**Problem to work on**
For each line below, check whether "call" is present. Report how many lines have it, nothing else.

**Provided records**
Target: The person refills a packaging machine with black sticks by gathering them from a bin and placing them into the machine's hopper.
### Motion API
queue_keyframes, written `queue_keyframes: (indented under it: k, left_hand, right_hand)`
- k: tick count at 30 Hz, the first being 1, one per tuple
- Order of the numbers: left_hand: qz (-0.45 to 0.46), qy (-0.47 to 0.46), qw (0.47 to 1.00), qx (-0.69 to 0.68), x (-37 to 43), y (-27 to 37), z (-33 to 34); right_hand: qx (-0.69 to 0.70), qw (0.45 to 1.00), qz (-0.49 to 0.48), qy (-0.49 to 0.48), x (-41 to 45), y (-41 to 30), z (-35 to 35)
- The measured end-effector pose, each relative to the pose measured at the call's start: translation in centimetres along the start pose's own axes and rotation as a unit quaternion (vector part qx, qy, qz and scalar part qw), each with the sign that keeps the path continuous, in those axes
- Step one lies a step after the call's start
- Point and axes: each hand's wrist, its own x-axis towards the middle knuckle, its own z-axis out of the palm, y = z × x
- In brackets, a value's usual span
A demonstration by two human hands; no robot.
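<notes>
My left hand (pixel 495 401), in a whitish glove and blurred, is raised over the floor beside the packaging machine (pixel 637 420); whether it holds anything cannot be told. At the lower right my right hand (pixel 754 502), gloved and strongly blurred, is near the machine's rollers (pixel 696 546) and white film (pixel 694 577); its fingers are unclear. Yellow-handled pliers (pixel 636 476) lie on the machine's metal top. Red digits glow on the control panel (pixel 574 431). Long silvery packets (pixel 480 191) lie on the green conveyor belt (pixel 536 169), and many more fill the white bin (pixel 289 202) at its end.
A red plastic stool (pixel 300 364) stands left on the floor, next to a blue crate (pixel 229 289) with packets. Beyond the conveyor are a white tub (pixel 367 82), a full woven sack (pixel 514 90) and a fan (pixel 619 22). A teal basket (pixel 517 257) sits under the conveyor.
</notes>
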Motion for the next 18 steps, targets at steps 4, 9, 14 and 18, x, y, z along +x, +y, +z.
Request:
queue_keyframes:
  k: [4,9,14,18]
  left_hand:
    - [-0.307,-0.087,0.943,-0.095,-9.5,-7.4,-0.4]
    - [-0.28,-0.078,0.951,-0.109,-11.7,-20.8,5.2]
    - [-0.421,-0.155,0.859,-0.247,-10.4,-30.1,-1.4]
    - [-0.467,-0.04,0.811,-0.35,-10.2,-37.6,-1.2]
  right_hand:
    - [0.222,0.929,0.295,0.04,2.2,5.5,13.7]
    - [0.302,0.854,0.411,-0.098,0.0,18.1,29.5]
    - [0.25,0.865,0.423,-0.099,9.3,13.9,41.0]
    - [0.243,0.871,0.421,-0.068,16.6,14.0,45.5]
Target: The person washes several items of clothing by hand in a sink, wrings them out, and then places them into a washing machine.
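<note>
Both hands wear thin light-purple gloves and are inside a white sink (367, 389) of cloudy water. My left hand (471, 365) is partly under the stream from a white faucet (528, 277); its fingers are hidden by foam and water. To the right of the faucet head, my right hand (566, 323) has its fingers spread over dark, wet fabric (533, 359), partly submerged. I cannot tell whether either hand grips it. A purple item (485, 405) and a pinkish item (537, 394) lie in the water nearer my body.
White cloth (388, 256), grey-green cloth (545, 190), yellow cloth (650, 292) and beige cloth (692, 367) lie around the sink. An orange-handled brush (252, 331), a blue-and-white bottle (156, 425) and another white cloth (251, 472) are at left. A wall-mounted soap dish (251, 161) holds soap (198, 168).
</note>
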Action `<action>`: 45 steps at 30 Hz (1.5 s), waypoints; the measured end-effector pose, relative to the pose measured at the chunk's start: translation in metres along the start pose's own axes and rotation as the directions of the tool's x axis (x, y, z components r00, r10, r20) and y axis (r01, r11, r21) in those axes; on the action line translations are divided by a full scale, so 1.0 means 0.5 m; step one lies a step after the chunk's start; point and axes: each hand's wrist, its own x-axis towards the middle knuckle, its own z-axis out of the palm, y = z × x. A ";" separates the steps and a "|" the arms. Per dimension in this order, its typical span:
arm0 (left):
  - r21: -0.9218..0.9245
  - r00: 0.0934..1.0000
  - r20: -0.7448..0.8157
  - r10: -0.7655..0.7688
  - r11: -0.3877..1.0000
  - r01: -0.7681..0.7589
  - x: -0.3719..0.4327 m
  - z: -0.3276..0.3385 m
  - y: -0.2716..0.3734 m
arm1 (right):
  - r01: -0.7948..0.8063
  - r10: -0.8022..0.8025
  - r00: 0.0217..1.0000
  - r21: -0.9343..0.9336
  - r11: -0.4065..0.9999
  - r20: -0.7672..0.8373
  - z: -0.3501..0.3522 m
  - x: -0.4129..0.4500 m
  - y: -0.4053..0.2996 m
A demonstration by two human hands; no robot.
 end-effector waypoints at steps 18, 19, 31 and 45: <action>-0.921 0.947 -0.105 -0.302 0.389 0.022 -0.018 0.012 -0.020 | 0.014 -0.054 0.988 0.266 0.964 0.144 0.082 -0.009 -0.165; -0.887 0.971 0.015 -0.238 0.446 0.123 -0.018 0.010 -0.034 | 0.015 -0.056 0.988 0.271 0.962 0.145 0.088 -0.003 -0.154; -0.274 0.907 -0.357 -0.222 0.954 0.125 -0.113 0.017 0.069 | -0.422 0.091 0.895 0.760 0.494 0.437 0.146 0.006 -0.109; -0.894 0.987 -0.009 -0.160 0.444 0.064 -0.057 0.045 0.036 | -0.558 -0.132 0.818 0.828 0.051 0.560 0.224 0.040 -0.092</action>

**Answer space**
2